Volume 17, No 11, Nov 2007

ISSN: 1001-0602 
EISSN: 1748-7838 2018 
impact factor 17.848* 
(Clarivate Analytics, 2019)

Volume 17 Issue 11, November 2007: 904-918

REVIEWS

Maintaining immunological tolerance with Foxp3

Lauren E Mays and Youhai H Chen

Department of Pathology and Laboratory Medicine, School of Medicine, University of Pennsylvania, Philadelphia, PA 19104, USA Correspondence: Lauren E Mays Youhai H Chen(maysle@mail.med.upenn.edu yhc@mail.med.upenn.edu)

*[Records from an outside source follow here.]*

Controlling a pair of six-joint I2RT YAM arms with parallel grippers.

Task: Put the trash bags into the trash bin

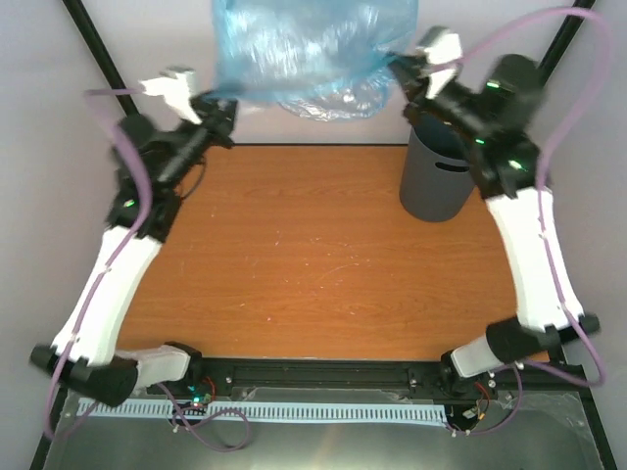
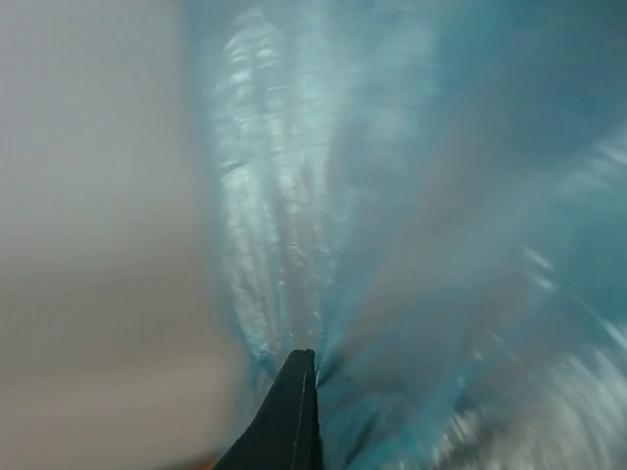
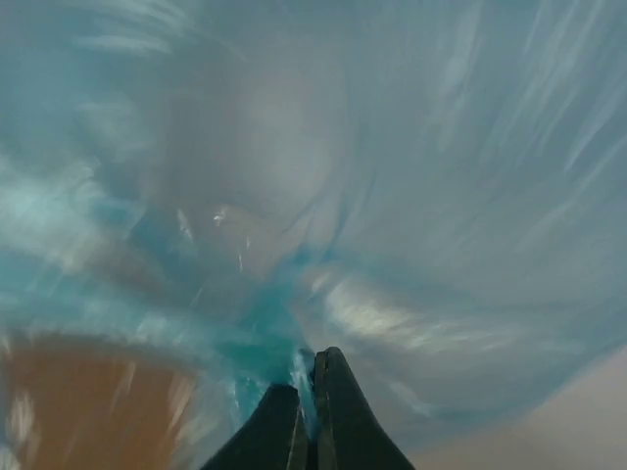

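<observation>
Two arms, two claws, two purple cables (image 1: 135,171), one bag, one bin, one table.

Far left: left arm (image 1: 108,274), white shells over black joints, one cable looped along it. Left claw (image 1: 223,106) clenched on the left edge of the bag (image 1: 304,49). In its wrist view, dark fingers pressed together, film pinched at the tips.

Centre: a single bag of thin, translucent light-blue plastic, glossy and wrinkled, blurred in every view. Hangs in the air, stretched between both claws above the far edge of the table (image 1: 313,255), touching neither table nor bin. Table flat and rectangular, orange-brown wood grain.

Right: right claw (image 1: 407,69) clenched on the bag's right edge. In its wrist view, two dark tapered fingers closed with blue film caught between them. Right arm (image 1: 524,255) of the same white and black build, the other cable arching over it.

Below the right claw: bin (image 1: 436,186), dark grey, round, slightly tapered, matte plastic, with a dark slot on its near side. Stands on the table's far right corner, partly hidden by the arm. Bag up and to its left, outside it.
</observation>
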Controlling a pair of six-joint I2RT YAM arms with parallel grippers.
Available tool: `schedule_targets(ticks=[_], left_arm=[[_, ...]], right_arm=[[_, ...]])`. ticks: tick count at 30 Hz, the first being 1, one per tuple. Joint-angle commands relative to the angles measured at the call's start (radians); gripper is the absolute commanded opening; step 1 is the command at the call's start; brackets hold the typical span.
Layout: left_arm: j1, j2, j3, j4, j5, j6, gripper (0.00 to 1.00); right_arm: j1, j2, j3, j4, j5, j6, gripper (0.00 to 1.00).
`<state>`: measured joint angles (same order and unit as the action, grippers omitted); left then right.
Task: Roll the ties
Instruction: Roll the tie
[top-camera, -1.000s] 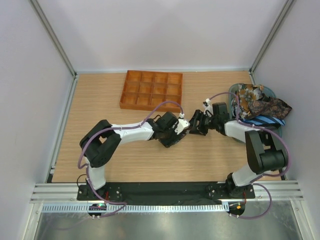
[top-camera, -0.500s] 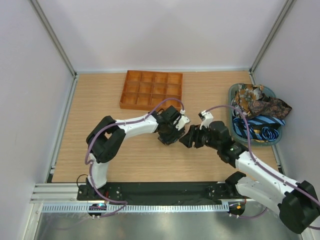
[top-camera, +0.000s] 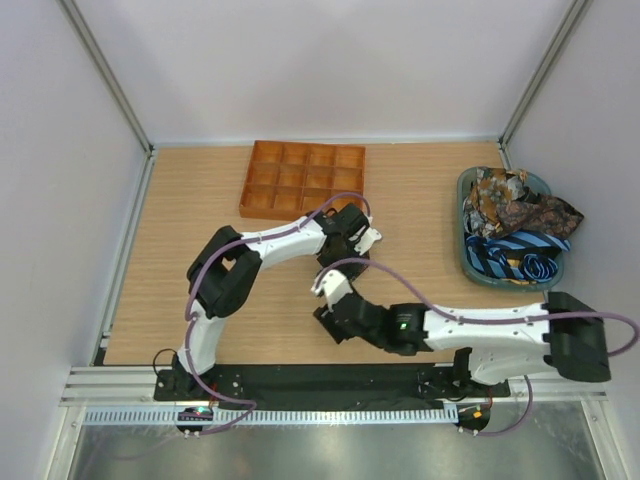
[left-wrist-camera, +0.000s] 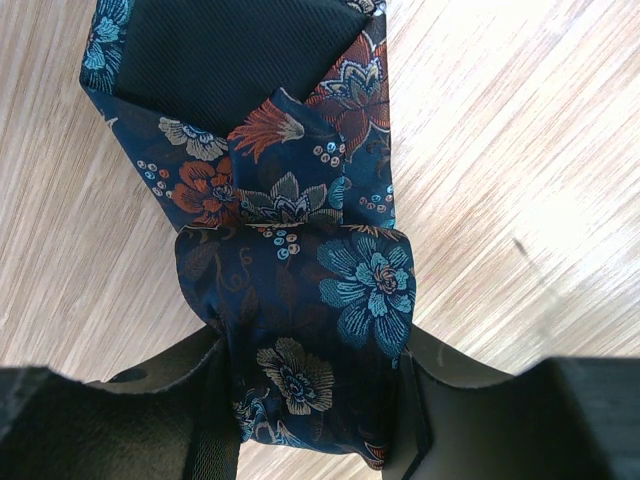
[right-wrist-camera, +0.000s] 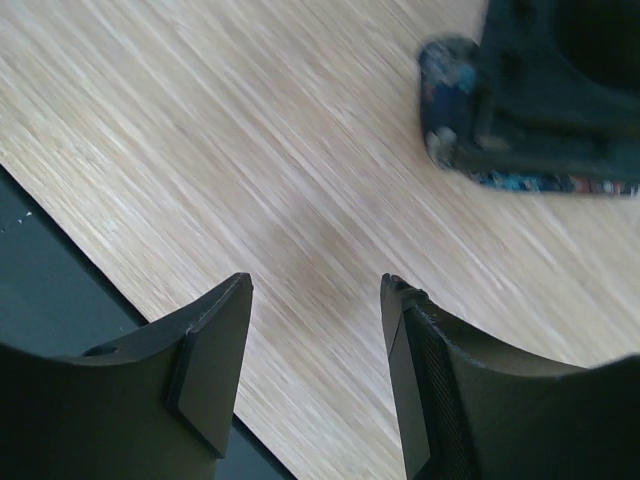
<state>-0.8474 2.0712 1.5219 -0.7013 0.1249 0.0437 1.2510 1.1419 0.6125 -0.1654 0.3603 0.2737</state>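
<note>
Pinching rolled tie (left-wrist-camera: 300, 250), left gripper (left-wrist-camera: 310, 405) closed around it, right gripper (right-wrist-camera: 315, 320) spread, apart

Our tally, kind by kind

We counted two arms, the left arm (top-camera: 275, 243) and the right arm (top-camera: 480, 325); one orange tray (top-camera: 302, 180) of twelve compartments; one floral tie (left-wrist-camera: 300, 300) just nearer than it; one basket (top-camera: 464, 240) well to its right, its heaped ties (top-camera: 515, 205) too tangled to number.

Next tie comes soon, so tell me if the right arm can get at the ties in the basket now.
Probably yes: the right gripper is open and empty, and the ties lie uncovered in the basket on that arm's side.
</note>
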Motion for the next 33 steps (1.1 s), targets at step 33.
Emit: schedule_targets(ticks=[33], left_arm=[[0.016,0.184,0.187,-0.389,0.07,-0.036,0.28]], right_arm=[[0.064,1.047,0.874,-0.585,0.71,-0.32,0.7]])
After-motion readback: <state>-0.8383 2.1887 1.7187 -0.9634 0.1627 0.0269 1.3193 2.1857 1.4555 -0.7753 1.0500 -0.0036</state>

Central tolerance in the thymus is the primary mechanism for deleting autoreactive T cells. Despite this, escape of self-reactive T lymphocytes into the periphery reveals the threat of autoimmunity. To compensate for its imperfection, the thymus also produces a naturally occurring subset of Foxp3+ CD4+ CD25+ regulatory T cells with suppressive function, capable of controlling autoreactive cells. Foxp3 (forkhead box P3), the lineage-specific marker for this subset of cells, is crucial to their thymic development and peripheral function, and yet the transcriptional program driven by Foxp3 was until now largely undefined. Emerging evidence has provided insight into its role: from the ability of Foxp3 to cooperate with other transcription factors such as NFAT, to the genome-wide characterization of target genes directly bound and regulated by Foxp3. Here we discuss the discovery of naturally occurring regulatory T cells – their phenotype, development, maintenance, and function – largely as they are defined by the lineage-specific marker, Foxp3.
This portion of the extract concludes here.